Federal yargıç, FDA’nın Ocak ayının sonuna kadar Pfizer/BioNTech’in Covid-19 aşısı verilerinin 12 bin sayfasını halka açık hale getirmesi gerektiğine ve bundan sonra her 30 günde bir 55 bin sayfa yayınlaması gerektiğine karar verdi.
Halk Sağlığı ve Şeffaflık için Tıp Uzmanları’nın yayınlanan verileri kendi internet sitesinde paylaşması üzerine bazı sosyal medya kullanıcıları, raporlarda sıralanan birçok semptom ve hastalığı aşıya bağlı olduğu iddiasıyla paylaştı.
Ancak bu raporlar kanıtlanmış yan etkileri göstermiyor. Belirtilen tüm semptomlar olumsuz ciddi olay (serious adverse events) olarak geçiyor. Aşıdan kaynaklı olsa da olmasa da bu olumsuz ciddi olaylar raporlanıyor.
Yani verilerdeki semptomlar, Covid-19 aşısının belirtilen yan etkilere neden olduğunu göstermiyor. Bildirilen olumsuz olay ve aşı arasında herhangi bir nedensellik kurmak için yeterli veriler raporda yok. Bu nedensellik bilimsel olarak kanıtlansa ve bu etkiye aşının neden olduğu modellenebilse, o zaman bir “yan etkiden” bahsedebiliyor olurduk. Ancak bu raporlar yan etkileri göstermiyor.

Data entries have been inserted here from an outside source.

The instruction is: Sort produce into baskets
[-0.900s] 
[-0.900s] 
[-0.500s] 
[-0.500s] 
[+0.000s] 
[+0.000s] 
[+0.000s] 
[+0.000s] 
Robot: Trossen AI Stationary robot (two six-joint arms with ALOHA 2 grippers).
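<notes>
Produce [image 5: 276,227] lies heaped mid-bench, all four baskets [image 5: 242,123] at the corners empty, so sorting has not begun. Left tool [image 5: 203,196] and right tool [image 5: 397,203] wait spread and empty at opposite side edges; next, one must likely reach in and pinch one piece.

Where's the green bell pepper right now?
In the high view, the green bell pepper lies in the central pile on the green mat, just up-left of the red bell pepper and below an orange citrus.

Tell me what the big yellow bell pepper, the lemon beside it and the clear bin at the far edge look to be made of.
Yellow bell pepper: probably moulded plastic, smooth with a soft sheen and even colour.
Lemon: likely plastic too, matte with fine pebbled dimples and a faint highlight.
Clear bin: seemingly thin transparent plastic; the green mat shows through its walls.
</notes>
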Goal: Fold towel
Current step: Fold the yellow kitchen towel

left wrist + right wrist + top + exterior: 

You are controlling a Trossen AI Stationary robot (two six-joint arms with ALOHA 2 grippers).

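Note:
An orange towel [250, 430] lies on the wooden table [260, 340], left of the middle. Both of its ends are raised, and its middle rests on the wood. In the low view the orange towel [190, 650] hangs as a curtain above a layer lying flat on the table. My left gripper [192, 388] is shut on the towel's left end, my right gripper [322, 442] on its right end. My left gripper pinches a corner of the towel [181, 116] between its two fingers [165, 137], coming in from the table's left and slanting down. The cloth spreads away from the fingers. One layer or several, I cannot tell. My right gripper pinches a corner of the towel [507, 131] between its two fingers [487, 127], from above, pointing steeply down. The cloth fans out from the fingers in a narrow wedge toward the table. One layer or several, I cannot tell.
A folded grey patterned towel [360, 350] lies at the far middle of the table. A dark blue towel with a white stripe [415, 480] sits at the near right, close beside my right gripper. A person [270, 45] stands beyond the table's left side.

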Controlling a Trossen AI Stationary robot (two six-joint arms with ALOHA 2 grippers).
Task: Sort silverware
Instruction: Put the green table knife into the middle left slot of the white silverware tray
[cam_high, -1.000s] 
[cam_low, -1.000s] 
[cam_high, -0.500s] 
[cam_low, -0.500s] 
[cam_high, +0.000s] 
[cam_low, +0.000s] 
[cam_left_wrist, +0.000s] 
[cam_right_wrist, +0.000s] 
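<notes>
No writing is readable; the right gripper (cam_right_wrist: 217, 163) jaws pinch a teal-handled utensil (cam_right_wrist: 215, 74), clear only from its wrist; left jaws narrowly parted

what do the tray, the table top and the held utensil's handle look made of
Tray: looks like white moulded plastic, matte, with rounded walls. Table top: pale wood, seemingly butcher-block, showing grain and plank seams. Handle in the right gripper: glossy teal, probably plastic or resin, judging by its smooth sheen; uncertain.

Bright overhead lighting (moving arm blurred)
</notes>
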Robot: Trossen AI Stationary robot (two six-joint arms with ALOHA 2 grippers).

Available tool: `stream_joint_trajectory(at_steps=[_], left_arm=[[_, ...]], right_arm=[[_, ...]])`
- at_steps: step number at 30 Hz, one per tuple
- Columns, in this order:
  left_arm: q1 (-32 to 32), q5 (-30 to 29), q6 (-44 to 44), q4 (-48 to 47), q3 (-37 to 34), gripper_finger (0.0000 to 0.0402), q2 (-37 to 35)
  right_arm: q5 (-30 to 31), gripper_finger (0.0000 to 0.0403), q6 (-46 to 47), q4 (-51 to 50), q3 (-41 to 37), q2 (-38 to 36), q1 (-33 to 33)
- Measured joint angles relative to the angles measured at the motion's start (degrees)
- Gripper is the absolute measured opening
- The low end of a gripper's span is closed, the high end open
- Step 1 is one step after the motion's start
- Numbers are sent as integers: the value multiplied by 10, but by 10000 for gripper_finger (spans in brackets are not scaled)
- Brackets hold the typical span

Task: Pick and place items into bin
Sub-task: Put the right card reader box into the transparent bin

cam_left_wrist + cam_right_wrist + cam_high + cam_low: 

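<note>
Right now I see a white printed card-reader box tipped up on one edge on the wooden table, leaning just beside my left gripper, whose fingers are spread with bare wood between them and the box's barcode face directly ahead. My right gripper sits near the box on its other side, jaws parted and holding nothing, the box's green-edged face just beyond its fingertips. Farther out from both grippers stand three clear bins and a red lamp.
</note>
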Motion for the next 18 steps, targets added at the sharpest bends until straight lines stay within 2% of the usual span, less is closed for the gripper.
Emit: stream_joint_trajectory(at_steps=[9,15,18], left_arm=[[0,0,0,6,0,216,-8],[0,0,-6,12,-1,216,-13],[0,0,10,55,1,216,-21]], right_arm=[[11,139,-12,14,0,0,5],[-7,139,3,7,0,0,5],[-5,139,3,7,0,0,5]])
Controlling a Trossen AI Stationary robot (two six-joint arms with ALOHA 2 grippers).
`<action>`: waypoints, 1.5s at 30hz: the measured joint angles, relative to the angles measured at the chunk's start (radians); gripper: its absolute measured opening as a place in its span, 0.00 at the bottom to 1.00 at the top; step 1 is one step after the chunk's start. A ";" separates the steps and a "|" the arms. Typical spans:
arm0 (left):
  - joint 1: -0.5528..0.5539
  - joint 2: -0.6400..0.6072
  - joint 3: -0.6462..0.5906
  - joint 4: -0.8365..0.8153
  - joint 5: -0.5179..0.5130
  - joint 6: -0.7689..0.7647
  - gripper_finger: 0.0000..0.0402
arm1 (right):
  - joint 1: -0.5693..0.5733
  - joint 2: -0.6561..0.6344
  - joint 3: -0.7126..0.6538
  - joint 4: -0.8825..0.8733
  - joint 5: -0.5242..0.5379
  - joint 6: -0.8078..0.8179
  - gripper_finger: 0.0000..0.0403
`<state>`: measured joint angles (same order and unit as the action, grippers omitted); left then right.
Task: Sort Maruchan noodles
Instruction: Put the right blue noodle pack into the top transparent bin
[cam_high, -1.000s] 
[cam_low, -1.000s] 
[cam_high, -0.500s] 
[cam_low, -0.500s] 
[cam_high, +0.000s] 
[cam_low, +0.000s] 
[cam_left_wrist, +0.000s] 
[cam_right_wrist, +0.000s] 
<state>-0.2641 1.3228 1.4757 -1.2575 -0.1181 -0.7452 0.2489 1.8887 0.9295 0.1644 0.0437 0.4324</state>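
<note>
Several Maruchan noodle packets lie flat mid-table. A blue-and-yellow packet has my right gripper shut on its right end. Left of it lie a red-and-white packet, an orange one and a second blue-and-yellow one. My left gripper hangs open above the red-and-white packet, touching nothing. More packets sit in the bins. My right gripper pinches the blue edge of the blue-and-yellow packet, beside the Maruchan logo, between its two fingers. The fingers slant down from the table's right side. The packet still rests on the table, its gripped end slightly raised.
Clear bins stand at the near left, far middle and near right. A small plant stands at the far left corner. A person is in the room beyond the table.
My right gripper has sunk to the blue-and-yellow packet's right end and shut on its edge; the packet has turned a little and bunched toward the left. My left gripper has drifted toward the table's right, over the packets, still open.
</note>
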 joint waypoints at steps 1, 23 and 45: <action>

İncelemelerinin süresi talebin yoğunluğuna göre değişebiliyor
Bilgi Edinme Özgürlüğü Yasası’na göre, talepleri yerine getirmek için gereken süre belge sayısına, yanıt veren kurumdaki iş yüküne ve ilgili belgelerin yoğunluğuna göre değişebilir. Covid-19 aşı verilerinin incelenmesi talebinin yerine getirilmesi yıllar almasını, FDA belgelerin hacmine bağlıyor.
Bilgi Edinme Özgürlüğü Yasası talepleri normalde pek hızlı yanıtlanmıyor, ama geçmişte hızlı yanıtlanması için müdahale edilen örnekler var. Örneğin 2019'da ABD Bölge Yargıcı Paul Englemayer, gazeteci Cemal Kaşıkçı’nın öldürülmesiyle ilgili talebi yerine getirmek için dışişleri ve savunma bakanlıklarına ayda 5 bin sayfa incelemesini emretmişti. Bu durumda kurum, gerekli işgücü ve kapasiteyi sağlayarak talebe yanıt vermek zorunda.